Margareth non rispose, evidentemente c'erano cose che non poteva rivelargli ancora – ma, pensò Arthur fra sé e sé, non era necessario un genio per intuirne la ragione.

«E va bene», sospirò infine. «Come volete, signorino. Fate attenzione, mi raccomando», mormorò infine, lasciandolo all'entrata.





Non passò molto tempo, invero, Arthur e Alfred diventarono amici.

Il carattere arrogante e pretenzioso di Alfred si era ammorbidito con il tempo o, almeno in presenza di Arthur, pareva essere così. Probabilmente quel tipo di carattere era d'aiuto nella società londinese, ecco perché di fronte agli altri Alfred palesava una certa freddezza.

Non avevano più tirato in ballo ciò che era successo appena una settimana prima, evitavano l'argomento per semplice imbarazzo. O, chissà, Alfred stava semplicemente rispettando il suo rifiuto.

Arthur rimuginava giorno e notte, invece, specialmente quando si trovava da solo: a ripensarci non gli era parso così strano che Alfred avesse poggiato le labbra sulle sue, anzi, ricordava bene le sensazioni che aveva provato.

Quando Arthur si fermava a riflettere, il suo cuore accelerava improvvisamente: i battiti diventavano sempre più frettolosi, martellanti, sentiva la mancanza di quel piacere.

Affrontare il discorso era, in ogni caso, fuori questione: dopo un rifiuto così categorico, Arthur non nutriva assolutamente la pretesa di rivangare la questione.

La sua prospettiva, però, era destinata ben presto a cambiare.

Quel pomeriggio sia Alfred che Arthur vagavano per i vicoli silenziosi di Londra – almeno a quell'ora –, quando Alfred fu attirato da un volantino attaccato su una vecchia colonna di legno.

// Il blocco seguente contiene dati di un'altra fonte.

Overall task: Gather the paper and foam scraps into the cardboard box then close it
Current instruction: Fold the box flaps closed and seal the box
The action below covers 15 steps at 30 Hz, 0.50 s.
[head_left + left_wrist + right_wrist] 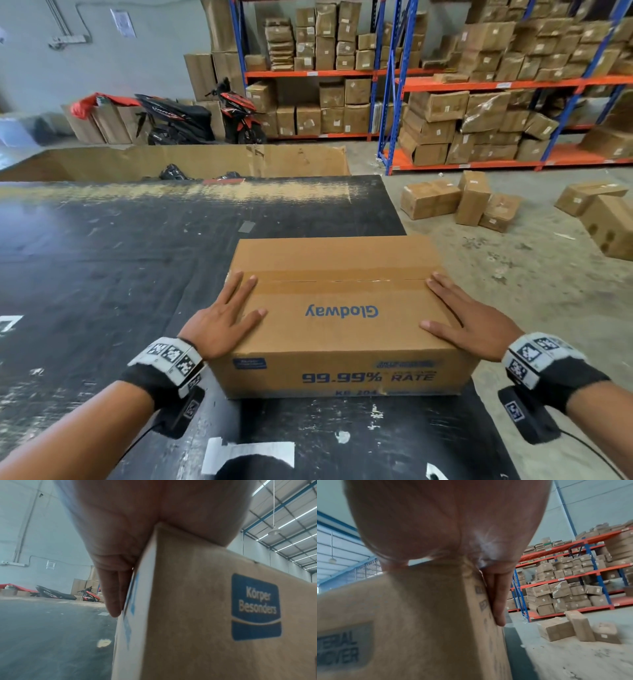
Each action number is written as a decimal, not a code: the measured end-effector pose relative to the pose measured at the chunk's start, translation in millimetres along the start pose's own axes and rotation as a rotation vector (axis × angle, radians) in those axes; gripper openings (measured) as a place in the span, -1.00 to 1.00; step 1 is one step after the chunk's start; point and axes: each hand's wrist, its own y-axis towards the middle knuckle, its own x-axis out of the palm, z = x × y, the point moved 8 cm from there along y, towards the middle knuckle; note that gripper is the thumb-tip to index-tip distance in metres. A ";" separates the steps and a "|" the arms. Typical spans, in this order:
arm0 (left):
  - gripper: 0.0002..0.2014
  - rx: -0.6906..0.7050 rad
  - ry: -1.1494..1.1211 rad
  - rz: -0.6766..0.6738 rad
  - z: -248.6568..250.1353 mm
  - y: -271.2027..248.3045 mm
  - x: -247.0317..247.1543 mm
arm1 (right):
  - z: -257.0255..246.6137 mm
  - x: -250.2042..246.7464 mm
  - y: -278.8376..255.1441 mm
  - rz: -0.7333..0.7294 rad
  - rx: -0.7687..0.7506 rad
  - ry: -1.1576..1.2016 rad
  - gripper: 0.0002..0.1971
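Note:
The cardboard box point(342, 298) printed "Glodway" stands on the black table point(102, 257) with its top flaps down and meeting at a centre seam. My left hand point(222, 318) lies over the box's left top edge, fingers straight. My right hand point(472, 322) lies over the right top edge the same way. In the left wrist view, the palm point(137, 520) sits on the box corner point(197, 601) and fingers run down its side. The right wrist view shows the same for the right palm point(436, 520) and box point(419, 615). No paper or foam scraps show.
A large open cardboard bin point(205, 161) stands behind the table. Loose boxes point(462, 202) lie on the concrete floor to the right, before shelving racks point(479, 85) stacked with cartons. A scooter point(205, 116) is parked by the far wall. White tape patches point(246, 452) mark the table's near edge.

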 end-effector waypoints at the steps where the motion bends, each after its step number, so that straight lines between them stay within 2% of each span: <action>1: -0.19 0.011 0.001 0.007 -9.3 -8.1 -1.1 | -8.6 3.3 -6.1 0.031 -0.008 0.009 0.05; 6: -0.10 0.043 -0.011 0.046 -46.3 -37.0 -8.4 | -37.2 17.6 -16.6 0.107 -0.006 0.036 0.20; 10: -0.22 0.021 -0.036 0.057 -49.9 -37.5 -11.2 | -36.4 12.7 0.5 0.091 0.094 0.050 0.13; 15: -0.28 -0.013 -0.085 0.086 -49.0 -29.9 -18.9 | -38.9 13.2 15.0 0.070 0.091 0.056 0.12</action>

Recitava una protesta, a primo acchito, sembrava che si progettasse una grande manifestazione. Arthur lo seguì silenziosamente, non era così strano trovare dei volantini in giro per strada: il clima londinese, se non quello internazionale, in quel periodo pullulava di proteste. Sembrava che il mondo avesse qualcosa da dire, si iniziava a sentire un'atmosfera ribelle.

La signora Kirkland si era sempre tenuta a distanza di sicurezza da tutto ciò; nondimeno, aveva pregato il figlio di non prendere mai parte alle forme di protesta.

«Il mondo è fatto così, Arthur: non siamo tutti uguali, sai? Noi siamo di rango superiore, la nostra intelligenza ci permette di distanziarci da quei contadini ignoranti».

Erano fredde le parole di sua madre, erano pronunciate con disprezzo: quando Arthur ci pensava, non vedeva affatto il divarico a cui accennava sua madre.

Gli stessi contadini a cui si riferiva con tanto sdegno erano, in realtà, la fonte del loro benessere: era solo grazie ai loro servitori e, nondimeno, agli agricoltori che suo padre aveva assunto per coltivare i loro immensi appezzamenti di terra, se potevano permettersi un tale stile di vita.

Allorché, Arthur ricordava le sagge parole di suo padre: «Figliolo, non dimenticare mai che proveniamo tutti dalla stessa terra. E che ci tramuteremo tutti nella stessa cenere, indistintamente».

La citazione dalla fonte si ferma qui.